La stagione 2018/2019 sarà la quinta con la formula della Lega Pro Unica, oggi Serie C. E sarà un'edizione decisiva per capire quale sarà il futuro della terza serie. Un futuro nebuloso, perché sia la scorsa stagione che questa estate hanno messo in chiaro, una volta per tutte, che questo è un campionato tutt'altro che "di terza fascia", per qualità e soprattutto per costi. 

Già, i costi, le spese, il business del calcio. Costruire una squadra costa, soprattutto se punti in alto e se non c'è una gestione societaria oculata. Nella scorsa stagione tanti club si sono trovati in netta difficoltà. Eclatante il caso Modena, escluso dal campionato. Poi Arezzo e Vicenza agli onori delle cronache per le rispettive vicende, chiaramente ogni caso a sé stante. Ma quel che ha fatto forse ancor più sorpresa è stato l'ammontare complessivo dei punti di penalizzazione per inadempienze amministrative e ritardi nel pagamento degli stipendi, che alla fin fine, con restituzioni varie, sono risultati 66, ma ad un certo punto erano addirittura 74. 

Ma si tratta di un "bottino" che vale praticamente quanto un primo o un secondo posto in classifica, a seconda del girone. Il che dà davvero da pensare. Basta guardare questi dati, aggiunti alle tante società in difficoltà che rischiano seriamente di non iscriversi al prossimo torneo - Mestre, Fidelis Andria, Trapani, Juve Stabia, Reggiana - per rendersi conto che la Serie C, così com'è strutturata adesso, per i costi che bisogna affrontare, non è sostenibile dai più. A poco valgono gli incentivi per l'utilizzo degli under, è chiaro che la maggior parte dei club possono contare unicamente sul supporto economico di una società forte, che ogni anno ricapitalizza, andando in pari con le entrate o addirittura perdendoci.

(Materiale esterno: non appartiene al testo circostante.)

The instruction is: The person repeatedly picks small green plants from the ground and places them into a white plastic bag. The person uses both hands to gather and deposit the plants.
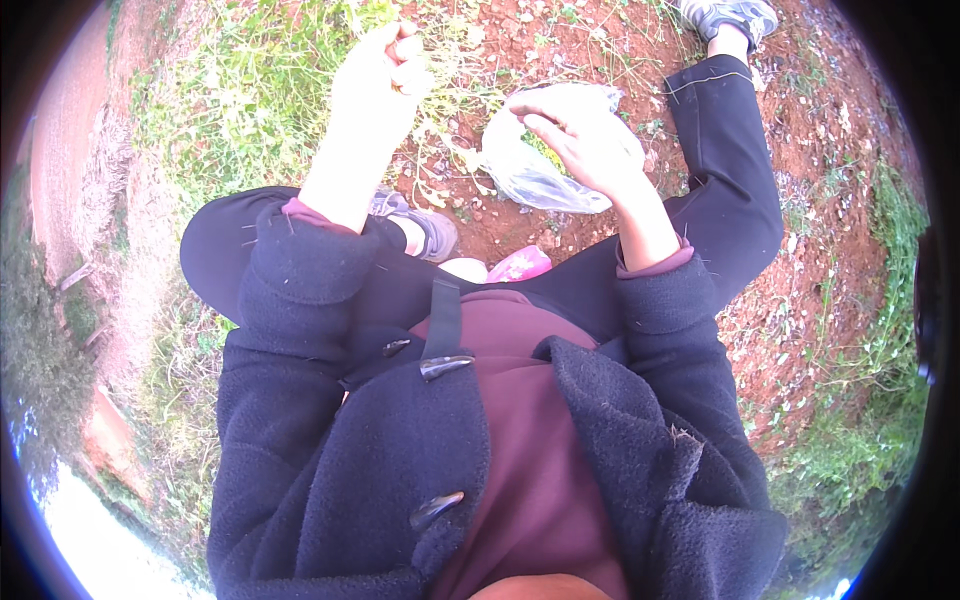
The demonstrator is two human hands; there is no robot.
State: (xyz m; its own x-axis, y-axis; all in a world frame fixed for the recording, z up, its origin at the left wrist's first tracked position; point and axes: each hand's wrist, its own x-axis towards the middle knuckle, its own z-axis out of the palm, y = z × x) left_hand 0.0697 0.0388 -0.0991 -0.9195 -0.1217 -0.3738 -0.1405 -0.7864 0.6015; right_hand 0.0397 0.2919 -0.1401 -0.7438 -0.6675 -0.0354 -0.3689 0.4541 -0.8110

Gli sponsor sono pochi e chi riesce a fare cassa con gli abbonamenti e i tagliandi si può probabilmente contare sulle dita di una mano. 

L'idea, lodevole, introdotta nel 2014, era quella di allargare la base della terza serie, eliminando il filtro della vecchia Serie C2, poi Seconda Divisione, in modo tale da lanciare le squadre che ne fossero state meritevoli, da un contesto dilettantistico ad uno professionistico, con la possibilità di arrivare in meno tempo anche in B od oltre. All'inizio forse il progetto ha anche funzionato bene, ma oggi, dati e situazioni di cui sopra, appare chiaro che il giocattolo sta nettamente perdendo colpi. L'introduzione delle cosiddette "seconde squadre" dei club di Serie A ne è la controprova. Perché non si arriverebbe altrimenti alle 60 squadre che il torneo prevederebbe, come è accaduto nella scorsa stagione, con al via 57 società, poi ridotte a 56 per l'esclusione del Modena, con le criticità dei raggruppamenti dispari, dei turni di riposo forzati - addirittura poi doppi nel Girone B - con tutte le conseguenze del caso. 

Insomma questa Serie C unica difficilmente può continuare a funzionare così com'è, non perché l'idea fosse sbagliata in partenza, e neanche per mancanza di controlli, che ci sono, anche se potrebbero essere ancor più serrati sul nascere. Ma perché fisiologicamente col calcio non si guadagna più come prima, almeno nelle categorie inferiori. E per il terzo campionato italiano sembra non ci siano, al giorno d'oggi, nel futuro chissà, abbastanza società sane e con capitali solidi, per occupare tutti gli slot disponibili

Tornare alla vecchia suddivisione, con una C1 e una C2, con quindi una serie che faccia da filtro, meno dispendiosa e maggiormente sostenibile, potrebbe e dovrebbe essere una soluzione da prendere in considerazione. Esistono tante piccole società virtuose che riescono a far quadrare i conti ma, o hanno alle spalle una società che investe anche in perdita per passione o - casi più rari - possono avvalersi di sponsor e risposta del pubblico consistente. Le altre navigano con l'acqua alla gola, c'è chi riesce a restare a galla e chi invece cede e affonda. Fornire nuovamente loro un bacino più "sicuro", meno impegnativo, dove "si tocca", non ci appare un'idea così malvagia. Ci sarà chi non vorrà arrischiarsi oltre e chi invece vorrà provare a lanciarsi, sarebbe una scelta soggettiva, che però potrebbe evitare tante delle "crisi" alle quali abbiamo assistito negli ultimi mesi.